In [None]:
"""
Skinlytics Project Workflow 

This notebook is a small prototype of the whole projects and intends to outline all the steps, commands and 

packages necessary for the project in a smaller part of the data (SPF Product category, total 50 products).

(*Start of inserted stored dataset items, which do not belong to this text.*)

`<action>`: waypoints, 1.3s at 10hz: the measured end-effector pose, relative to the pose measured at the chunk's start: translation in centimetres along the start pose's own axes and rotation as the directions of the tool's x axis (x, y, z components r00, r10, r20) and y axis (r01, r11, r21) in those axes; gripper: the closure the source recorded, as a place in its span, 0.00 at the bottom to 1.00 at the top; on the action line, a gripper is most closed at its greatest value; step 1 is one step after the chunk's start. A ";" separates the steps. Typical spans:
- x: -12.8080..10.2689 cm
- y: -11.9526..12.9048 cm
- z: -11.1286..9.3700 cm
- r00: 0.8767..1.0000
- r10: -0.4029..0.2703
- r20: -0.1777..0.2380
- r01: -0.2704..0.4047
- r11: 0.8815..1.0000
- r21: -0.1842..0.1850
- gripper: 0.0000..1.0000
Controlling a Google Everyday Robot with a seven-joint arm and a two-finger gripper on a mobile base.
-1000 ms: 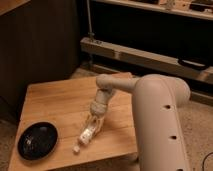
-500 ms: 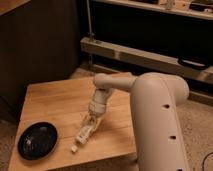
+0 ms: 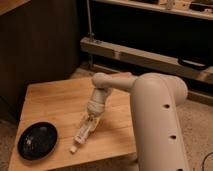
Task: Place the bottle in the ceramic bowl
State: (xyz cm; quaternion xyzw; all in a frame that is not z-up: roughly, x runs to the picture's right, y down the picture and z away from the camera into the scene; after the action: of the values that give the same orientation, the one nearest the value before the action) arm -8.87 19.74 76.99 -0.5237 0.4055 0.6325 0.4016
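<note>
Wooden and pale, the surface (image 3: 55,100) carries both things of the task. The ceramic bowl (image 3: 37,140) sits near its front left corner, black and glossy, with nothing in it. The bottle (image 3: 81,136) is to the bowl's right, near it but apart, slanted with its white cap toward the front edge of the surface and its upper end running up into the gripper (image 3: 89,123).

The arm (image 3: 157,117) reaches over from the right and bends down so that the gripper meets the bottle from above. This suits a lift and a short carry leftward to the bowl, which I judge to be the step in hand; the placing itself is not yet done.

Whether the fingers are closed on the bottle or only set around it I cannot tell: they merge with the bottle's pale body. Nor is it plain whether the cap end rests on the wood or hangs just above it. The arm's bulk hides the right front part of the surface.
</note>
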 end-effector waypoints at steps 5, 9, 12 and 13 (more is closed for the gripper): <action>4.3 3.1 -5.1 0.989 -0.133 -0.062 0.133 0.991 -0.012 1.00; 5.8 6.5 -4.0 0.968 -0.223 -0.119 0.225 0.974 0.008 1.00; 8.1 10.1 -2.2 0.940 -0.303 -0.157 0.309 0.951 0.016 1.00; 9.0 11.5 -1.7 0.929 -0.332 -0.166 0.340 0.940 0.021 1.00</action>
State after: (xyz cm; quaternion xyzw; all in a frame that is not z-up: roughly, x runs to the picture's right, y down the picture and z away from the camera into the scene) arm -20.19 14.93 68.92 -0.6243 0.3561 0.5001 0.4829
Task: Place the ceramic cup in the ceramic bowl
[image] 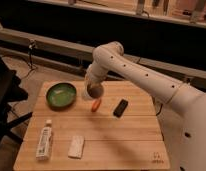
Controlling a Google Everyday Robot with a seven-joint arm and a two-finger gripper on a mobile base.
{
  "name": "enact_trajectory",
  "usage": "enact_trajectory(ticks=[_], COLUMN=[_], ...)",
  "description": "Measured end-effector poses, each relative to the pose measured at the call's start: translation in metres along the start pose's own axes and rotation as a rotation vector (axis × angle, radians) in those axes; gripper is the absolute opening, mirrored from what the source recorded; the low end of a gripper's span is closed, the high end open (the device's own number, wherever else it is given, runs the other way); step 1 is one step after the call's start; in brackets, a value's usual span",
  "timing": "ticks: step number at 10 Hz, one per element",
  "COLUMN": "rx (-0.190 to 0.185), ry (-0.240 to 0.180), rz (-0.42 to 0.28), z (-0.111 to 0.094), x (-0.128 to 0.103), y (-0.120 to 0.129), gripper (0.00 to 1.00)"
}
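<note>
i saw the gripper (92,90) closed on the ceramic cup (94,91), held above the table (126,135) just right of the ceramic bowl (61,95); an orange object (96,105) lay below it.

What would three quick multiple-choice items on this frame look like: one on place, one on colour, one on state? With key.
1. Where is the gripper?
A. over the table's near edge
B. just right of the ceramic bowl, above the table
C. off the table's right end

2. What colour is the small oblong object below the gripper?
A. orange
B. blue
C. white

3. What is the state of the ceramic cup?
A. inside the bowl
B. at the gripper, off the table
C. tipped over beside the tube

Key: 1 B, the gripper sits beside the bowl's right rim. 2 A, it reads orange-red. 3 B, the cup is at the gripper and the bowl holds nothing.
</note>
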Motion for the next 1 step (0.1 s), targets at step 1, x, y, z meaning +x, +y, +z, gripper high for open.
enact_trajectory(ticks=[1], rx=[0.000], ry=[-0.002], rz=[-0.003], z=[0.0013], x=[-0.0008], y=[-0.0010], gripper=[0.01])
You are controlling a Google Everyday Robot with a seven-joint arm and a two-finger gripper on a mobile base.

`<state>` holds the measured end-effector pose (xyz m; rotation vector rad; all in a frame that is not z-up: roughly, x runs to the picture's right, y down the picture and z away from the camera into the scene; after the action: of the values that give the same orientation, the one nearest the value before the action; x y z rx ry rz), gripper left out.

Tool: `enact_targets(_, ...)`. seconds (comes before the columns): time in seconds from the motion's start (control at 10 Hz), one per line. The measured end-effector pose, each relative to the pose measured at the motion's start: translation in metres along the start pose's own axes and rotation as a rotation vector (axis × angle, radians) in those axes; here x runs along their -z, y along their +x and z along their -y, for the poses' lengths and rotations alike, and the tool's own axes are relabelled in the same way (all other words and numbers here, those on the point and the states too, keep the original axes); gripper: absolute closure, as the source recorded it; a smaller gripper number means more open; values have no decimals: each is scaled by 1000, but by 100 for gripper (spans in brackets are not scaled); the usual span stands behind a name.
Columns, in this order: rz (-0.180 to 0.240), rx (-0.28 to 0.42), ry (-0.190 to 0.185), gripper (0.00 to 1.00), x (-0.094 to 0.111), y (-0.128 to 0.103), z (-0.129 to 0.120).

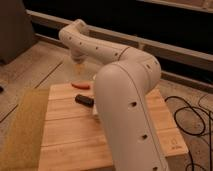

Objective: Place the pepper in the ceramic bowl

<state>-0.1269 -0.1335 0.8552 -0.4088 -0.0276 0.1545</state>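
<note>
Camera view: I see a wooden worktop from above and a bit from the front.
Gripper: the gripper hangs in the air past the back edge of the worktop, near the back left corner. Its fingers are spread apart and they hold nothing.
Arm: the big white arm bends in from the front right. It covers the middle and most of the right side of the worktop.
Pepper: the pepper lies flat right by the back edge, close to the back left corner. It is just below the gripper and does not touch it.
Ceramic bowl: I cannot see the ceramic bowl. The arm hides that part.
Dark block: a dark block lies a little nearer to me than the pepper. The two are apart. Its right end goes behind the arm.
Left edge: a yellow-green mat runs along the left edge of the wood.
Open room: the front left part of the worktop is bare wood. There is a thin bare strip between the pepper and the dark block.
Right edge: black cables lie on the floor past the right edge.
</note>
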Motion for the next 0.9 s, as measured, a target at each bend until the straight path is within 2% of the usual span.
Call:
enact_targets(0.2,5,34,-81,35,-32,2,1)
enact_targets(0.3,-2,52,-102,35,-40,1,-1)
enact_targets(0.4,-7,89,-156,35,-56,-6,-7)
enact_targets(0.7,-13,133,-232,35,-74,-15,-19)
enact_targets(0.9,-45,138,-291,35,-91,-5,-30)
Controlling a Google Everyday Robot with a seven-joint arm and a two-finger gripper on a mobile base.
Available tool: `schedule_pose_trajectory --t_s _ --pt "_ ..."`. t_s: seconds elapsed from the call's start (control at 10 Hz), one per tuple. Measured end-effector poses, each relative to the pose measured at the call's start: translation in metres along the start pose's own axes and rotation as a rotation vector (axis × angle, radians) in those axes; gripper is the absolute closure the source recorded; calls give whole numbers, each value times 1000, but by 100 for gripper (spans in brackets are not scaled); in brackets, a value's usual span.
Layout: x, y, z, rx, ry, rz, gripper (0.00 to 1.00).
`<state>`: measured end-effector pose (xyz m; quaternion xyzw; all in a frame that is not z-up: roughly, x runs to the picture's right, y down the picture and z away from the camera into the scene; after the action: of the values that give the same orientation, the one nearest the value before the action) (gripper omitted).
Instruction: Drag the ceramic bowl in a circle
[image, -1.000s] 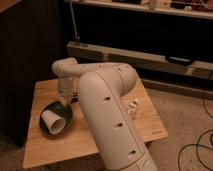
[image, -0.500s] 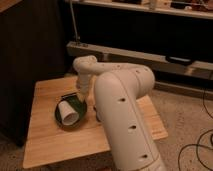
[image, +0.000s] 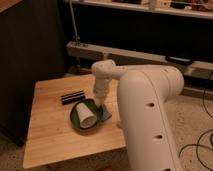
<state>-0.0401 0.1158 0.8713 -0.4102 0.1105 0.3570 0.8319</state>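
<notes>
The ceramic bowl (image: 76, 121) is a shallow dark-green dish on the wooden table (image: 50, 140), near its middle. A white paper cup (image: 86, 114) lies on its side inside the bowl. My gripper (image: 106, 114) hangs from the white arm and reaches down to the bowl's right rim. The rim's right edge is hidden behind the gripper. The large white arm link (image: 150, 115) fills the right foreground and hides the table's right part.
A flat black object (image: 73, 96) lies on the table just behind the bowl, to the left. A dark cabinet (image: 30, 55) stands left of the table. A low shelf unit (image: 150, 50) runs along the back. Cables (image: 200, 145) lie on the floor at right.
The bowl with the cup in it has moved right and toward the back of the table along with my gripper. The black object has come into view.
</notes>
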Motion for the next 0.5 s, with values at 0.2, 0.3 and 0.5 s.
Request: schedule_pose_trajectory --t_s 0.2,0.3,0.5 --pt "8 42 15 -2 22 -58 100" --pt "11 64 20 -4 26 -93 100" --pt "13 108 29 -1 46 -176 100"
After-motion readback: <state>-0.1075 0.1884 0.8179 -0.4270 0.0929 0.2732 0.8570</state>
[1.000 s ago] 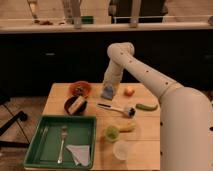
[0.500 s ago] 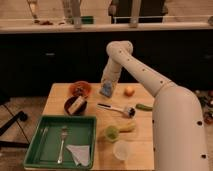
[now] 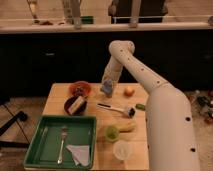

The program goes through the following steps:

--------------------
Currently in Progress
--------------------

1. Access the data 

2. Clean the ingredient list

3. Classify the ingredients by role/function  and generate a visualization of ingredient profile per one product

4. Calculate the similarity matrix and generate a visualization of the results 

5. Create an interactive dashboard with Dash that display the previous charts 

------------
Next steps:
------------

6. Collect and transform the data from different sources on reviews about the products listed

7. Create first iteration of the sentiment and topic modeling of these reviews 

8. Generate visualizations and display in on a Dash dashboard 

"""


# Skinlytics Project workflow with SPF Product data (total 50 products)

In [9]:
# Packages 

import matplotlib.pyplot as plt
from matplotlib.pyplot import figure
import pandas as pd
from math import pi
import re

import dash
import dash_html_components as html
import plotly.graph_objects as go
import dash_core_components as dcc
import plotly.express as px
from dash.dependencies import Input, Output

The dash_html_components package is deprecated. Please replace
`import dash_html_components as html` with `from dash import html`
  import dash_html_components as html
The dash_core_components package is deprecated. Please replace
`import dash_core_components as dcc` with `from dash import dcc`
  import dash_core_components as dcc


## Step 1. Access the data 

In [5]:
spf = pd.read_csv('Skinlytics - IngredientList-SPF.csv')
spf.head()


Unnamed: 0,Category,Market,Brand,Product,Ingredient List
0,SPF,AU,BondiSands,Fragrance Free Body lotion SPF 50,"Homosalate (10.00%), Octocrylene (8.00%), Octy..."
1,SPF,DE,DM,Sun Dance Ultra sensitive Gel creme SPF 50,"Aqua, Alcohol Denat., Dibutyl Adipate, Diethyl..."
2,SPF,DE,DM,Balea Niacinamide 10% moisturizer SPF 30,"AQUA, NIACINAMIDE, DIBUTYL ADIPATE, GLYCERIN, ..."
3,SPF,DE,DM,Alverde Clear Beauty Getonte tagescreme,"Aqua, Olea Europaea Fruit Oil*, CI 77891, Alco..."
4,SPF,DE,Eucerin,Sun Oil Control,"Aqua, Homosalate, Polymethylsilsesquioxane, Bu..."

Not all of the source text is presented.